Assignment: Find the line that holds "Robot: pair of" in the material below. Output that line and each one after it exactly, but not the pictures.

The data:
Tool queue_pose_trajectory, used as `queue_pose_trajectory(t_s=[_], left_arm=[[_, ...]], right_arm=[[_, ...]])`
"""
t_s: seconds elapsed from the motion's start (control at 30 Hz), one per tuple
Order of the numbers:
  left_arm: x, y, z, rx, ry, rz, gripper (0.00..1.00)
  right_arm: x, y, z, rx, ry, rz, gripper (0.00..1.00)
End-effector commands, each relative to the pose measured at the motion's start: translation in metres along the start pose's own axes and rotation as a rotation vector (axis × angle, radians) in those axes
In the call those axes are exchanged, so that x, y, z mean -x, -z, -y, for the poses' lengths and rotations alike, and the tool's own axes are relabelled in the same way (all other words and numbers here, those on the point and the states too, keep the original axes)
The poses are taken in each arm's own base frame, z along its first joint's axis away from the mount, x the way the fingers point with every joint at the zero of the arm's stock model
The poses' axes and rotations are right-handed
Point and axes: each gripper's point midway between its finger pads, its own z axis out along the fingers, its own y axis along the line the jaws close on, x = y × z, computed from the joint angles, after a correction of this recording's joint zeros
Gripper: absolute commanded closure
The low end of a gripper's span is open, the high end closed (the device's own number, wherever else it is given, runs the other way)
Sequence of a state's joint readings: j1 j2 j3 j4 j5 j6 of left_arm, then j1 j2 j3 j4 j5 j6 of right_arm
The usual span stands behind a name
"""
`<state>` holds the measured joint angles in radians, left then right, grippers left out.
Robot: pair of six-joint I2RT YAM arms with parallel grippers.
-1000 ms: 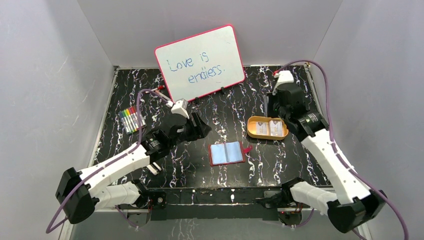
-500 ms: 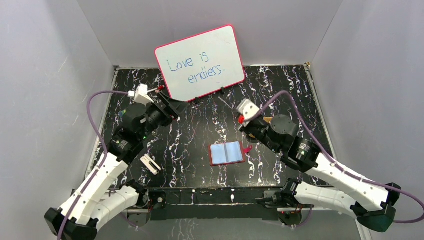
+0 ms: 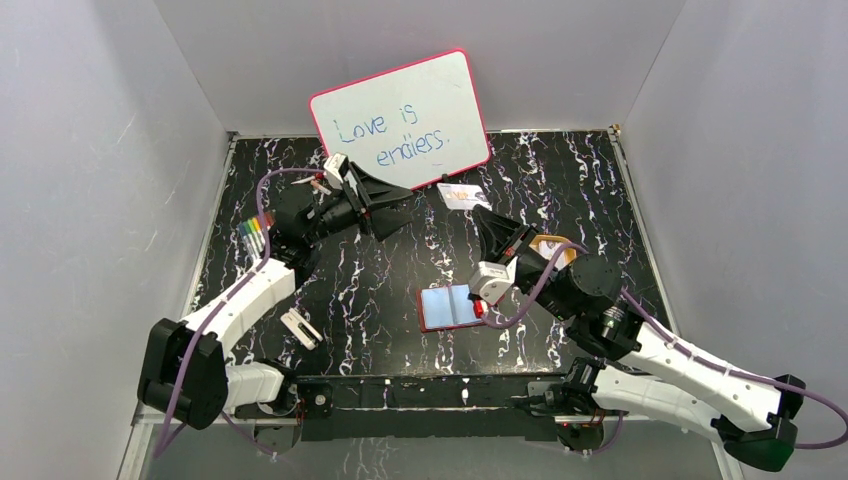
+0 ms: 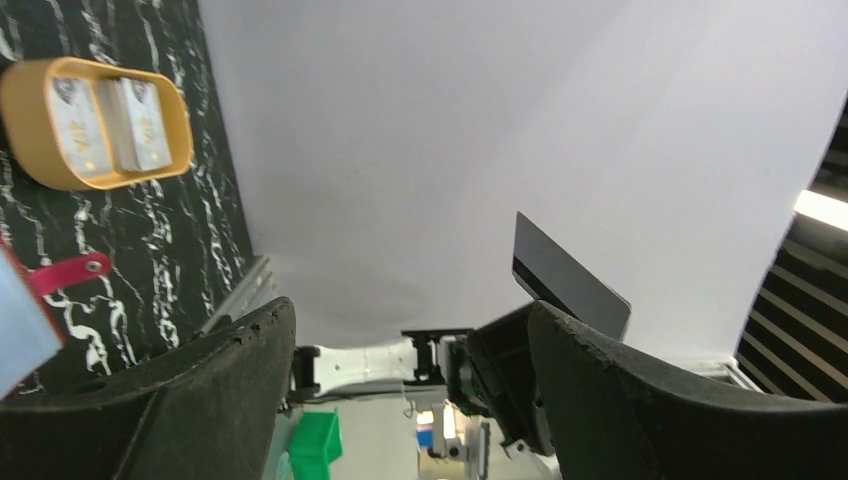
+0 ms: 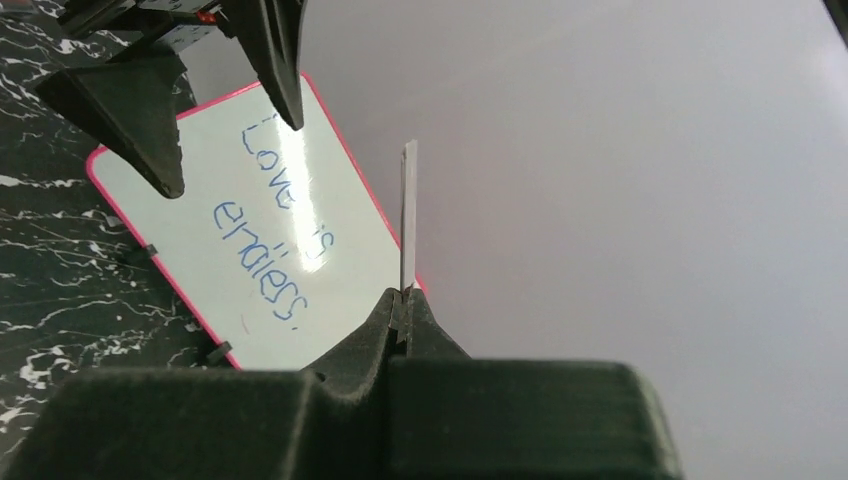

Expected output:
Robot: pair of six-joint I2RT YAM arms with parallel grippers.
-1000 ms: 
-500 ms: 
+0 ms: 
+0 ms: 
+0 ms: 

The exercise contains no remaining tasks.